▶ **Work request**
Return the following entries exactly, word for word.

━━━━━ Exercise materials

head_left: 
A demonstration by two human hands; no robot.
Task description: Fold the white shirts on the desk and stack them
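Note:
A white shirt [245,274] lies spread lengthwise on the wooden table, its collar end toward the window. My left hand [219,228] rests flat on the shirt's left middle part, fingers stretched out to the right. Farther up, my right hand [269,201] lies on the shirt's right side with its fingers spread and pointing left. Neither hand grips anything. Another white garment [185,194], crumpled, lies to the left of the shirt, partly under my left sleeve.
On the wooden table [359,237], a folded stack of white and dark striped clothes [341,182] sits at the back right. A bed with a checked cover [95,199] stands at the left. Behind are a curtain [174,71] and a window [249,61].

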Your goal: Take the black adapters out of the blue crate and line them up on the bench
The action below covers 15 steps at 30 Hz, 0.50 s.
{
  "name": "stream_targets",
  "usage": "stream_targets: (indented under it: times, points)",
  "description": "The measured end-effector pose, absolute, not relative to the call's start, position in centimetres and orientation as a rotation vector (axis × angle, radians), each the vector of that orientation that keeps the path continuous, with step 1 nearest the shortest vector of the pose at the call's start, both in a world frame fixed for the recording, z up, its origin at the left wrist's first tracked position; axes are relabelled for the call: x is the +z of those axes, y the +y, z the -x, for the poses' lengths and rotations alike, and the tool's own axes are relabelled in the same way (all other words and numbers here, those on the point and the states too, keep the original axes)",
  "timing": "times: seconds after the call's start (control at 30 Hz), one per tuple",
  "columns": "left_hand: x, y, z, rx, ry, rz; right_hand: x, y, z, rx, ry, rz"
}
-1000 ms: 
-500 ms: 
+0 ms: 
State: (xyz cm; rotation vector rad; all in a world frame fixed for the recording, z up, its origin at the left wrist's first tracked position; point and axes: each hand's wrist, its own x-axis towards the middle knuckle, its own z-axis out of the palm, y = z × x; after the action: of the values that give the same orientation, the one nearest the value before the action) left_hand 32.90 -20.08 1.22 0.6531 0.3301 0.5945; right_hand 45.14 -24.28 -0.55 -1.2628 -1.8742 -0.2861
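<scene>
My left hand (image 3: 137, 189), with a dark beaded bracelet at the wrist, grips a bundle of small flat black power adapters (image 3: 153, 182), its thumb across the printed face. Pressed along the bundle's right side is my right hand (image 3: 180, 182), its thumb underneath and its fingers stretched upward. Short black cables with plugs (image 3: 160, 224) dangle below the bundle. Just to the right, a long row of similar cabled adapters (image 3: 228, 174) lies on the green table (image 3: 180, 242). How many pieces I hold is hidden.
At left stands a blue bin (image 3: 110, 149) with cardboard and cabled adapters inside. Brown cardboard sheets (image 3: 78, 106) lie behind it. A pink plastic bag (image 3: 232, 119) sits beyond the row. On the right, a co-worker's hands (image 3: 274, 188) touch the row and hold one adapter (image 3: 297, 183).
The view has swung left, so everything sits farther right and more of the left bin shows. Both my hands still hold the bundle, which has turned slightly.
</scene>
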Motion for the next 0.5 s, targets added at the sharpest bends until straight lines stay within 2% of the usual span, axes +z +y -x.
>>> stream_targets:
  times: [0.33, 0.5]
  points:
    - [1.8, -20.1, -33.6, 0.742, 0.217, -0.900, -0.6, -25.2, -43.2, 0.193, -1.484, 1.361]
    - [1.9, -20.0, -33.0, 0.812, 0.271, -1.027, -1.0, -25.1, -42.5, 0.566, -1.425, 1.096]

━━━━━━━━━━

▶ **Written response**
head_left: 
A demonstration by two human hands; no robot.
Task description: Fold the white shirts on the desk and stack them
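Note:
A white shirt [245,274] lies spread lengthwise on the wooden table, its collar end toward the window. My left hand [219,228] rests flat on the shirt's left middle part, fingers stretched out to the right. Farther up, my right hand [269,201] lies on the shirt's right side with its fingers spread and pointing left. Neither hand grips anything. Another white garment [185,194], crumpled, lies to the left of the shirt, partly under my left sleeve.
On the wooden table [359,237], a folded stack of white and dark striped clothes [341,182] sits at the back right. A bed with a checked cover [95,199] stands at the left. Behind are a curtain [174,71] and a window [249,61].
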
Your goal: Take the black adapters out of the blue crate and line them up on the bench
The action below covers 15 steps at 30 Hz, 0.50 s.
{
  "name": "stream_targets",
  "usage": "stream_targets: (indented under it: times, points)",
  "description": "The measured end-effector pose, absolute, not relative to the call's start, position in centimetres and orientation as a rotation vector (axis × angle, radians), each the vector of that orientation that keeps the path continuous, with step 1 nearest the shortest vector of the pose at the call's start, both in a world frame fixed for the recording, z up, its origin at the left wrist's first tracked position; axes are relabelled for the call: x is the +z of those axes, y the +y, z the -x, for the poses' lengths and rotations alike, and the tool's own axes are relabelled in the same way (all other words and numbers here, those on the point and the states too, keep the original axes)",
  "timing": "times: seconds after the call's start (control at 30 Hz), one per tuple",
  "columns": "left_hand: x, y, z, rx, ry, rz; right_hand: x, y, z, rx, ry, rz"
}
-1000 ms: 
-500 ms: 
+0 ms: 
State: (xyz cm; rotation vector rad; all in a world frame fixed for the recording, z up, its origin at the left wrist's first tracked position; point and axes: each hand's wrist, its own x-axis towards the middle knuckle, its own z-axis out of the palm, y = z × x; after the action: of the values that give the same orientation, the one nearest the value before the action) left_hand 32.90 -20.08 1.22 0.6531 0.3301 0.5945; right_hand 45.14 -24.28 -0.55 -1.2628 -1.8742 -0.2861
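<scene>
My left hand (image 3: 137, 189), with a dark beaded bracelet at the wrist, grips a bundle of small flat black power adapters (image 3: 153, 182), its thumb across the printed face. Pressed along the bundle's right side is my right hand (image 3: 180, 182), its thumb underneath and its fingers stretched upward. Short black cables with plugs (image 3: 160, 224) dangle below the bundle. Just to the right, a long row of similar cabled adapters (image 3: 228, 174) lies on the green table (image 3: 180, 242). How many pieces I hold is hidden.
At left stands a blue bin (image 3: 110, 149) with cardboard and cabled adapters inside. Brown cardboard sheets (image 3: 78, 106) lie behind it. A pink plastic bag (image 3: 232, 119) sits beyond the row. On the right, a co-worker's hands (image 3: 274, 188) touch the row and hold one adapter (image 3: 297, 183).
The view has swung left, so everything sits farther right and more of the left bin shows. Both my hands still hold the bundle, which has turned slightly.
</scene>
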Motion for the next 0.5 s, targets added at the sharpest bends until straight lines stay within 2% of the usual span, axes +z +y -x.
>>> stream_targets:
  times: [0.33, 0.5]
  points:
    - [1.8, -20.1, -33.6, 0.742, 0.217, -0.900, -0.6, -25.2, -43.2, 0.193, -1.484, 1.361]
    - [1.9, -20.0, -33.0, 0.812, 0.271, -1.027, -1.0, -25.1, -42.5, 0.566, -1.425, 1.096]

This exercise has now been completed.